_Task goal_
Count the lines below that contain the word "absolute", and report only that number.

_Information shown_
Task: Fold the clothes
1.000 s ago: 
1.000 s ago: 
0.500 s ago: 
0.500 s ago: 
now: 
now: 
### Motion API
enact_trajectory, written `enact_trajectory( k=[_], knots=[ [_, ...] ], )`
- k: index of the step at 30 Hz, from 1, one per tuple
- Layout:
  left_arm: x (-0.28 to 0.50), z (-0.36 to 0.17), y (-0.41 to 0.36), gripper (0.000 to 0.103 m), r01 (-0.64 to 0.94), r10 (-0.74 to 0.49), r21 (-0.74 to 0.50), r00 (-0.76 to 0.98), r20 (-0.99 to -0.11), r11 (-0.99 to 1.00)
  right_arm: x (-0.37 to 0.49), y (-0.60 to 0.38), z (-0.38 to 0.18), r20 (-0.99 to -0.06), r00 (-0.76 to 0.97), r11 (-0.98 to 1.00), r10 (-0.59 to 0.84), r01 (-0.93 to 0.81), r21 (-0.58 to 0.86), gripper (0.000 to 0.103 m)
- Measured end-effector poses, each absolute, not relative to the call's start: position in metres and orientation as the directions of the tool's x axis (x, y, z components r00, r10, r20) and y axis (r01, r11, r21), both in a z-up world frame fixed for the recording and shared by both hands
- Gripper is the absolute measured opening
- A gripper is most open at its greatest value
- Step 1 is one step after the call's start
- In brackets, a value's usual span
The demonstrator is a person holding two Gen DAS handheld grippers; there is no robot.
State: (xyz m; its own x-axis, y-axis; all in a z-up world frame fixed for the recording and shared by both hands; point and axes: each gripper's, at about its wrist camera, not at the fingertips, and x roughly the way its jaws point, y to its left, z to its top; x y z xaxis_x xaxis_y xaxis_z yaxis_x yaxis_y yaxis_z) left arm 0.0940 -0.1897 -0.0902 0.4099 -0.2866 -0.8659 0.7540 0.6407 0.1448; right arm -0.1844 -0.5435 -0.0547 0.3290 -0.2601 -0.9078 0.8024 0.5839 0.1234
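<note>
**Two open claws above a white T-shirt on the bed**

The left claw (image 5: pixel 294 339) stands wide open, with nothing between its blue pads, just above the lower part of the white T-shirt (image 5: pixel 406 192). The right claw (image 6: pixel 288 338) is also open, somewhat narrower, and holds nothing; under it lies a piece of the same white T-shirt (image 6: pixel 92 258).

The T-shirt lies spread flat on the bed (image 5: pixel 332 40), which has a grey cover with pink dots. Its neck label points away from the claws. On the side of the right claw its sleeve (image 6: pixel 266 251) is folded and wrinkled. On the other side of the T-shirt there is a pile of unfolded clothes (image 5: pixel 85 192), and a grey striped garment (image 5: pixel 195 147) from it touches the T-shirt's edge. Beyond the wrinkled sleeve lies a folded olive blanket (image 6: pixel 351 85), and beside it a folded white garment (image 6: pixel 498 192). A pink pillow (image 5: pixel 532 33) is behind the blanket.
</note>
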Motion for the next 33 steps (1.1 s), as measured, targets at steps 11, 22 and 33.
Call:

_Task answer_
2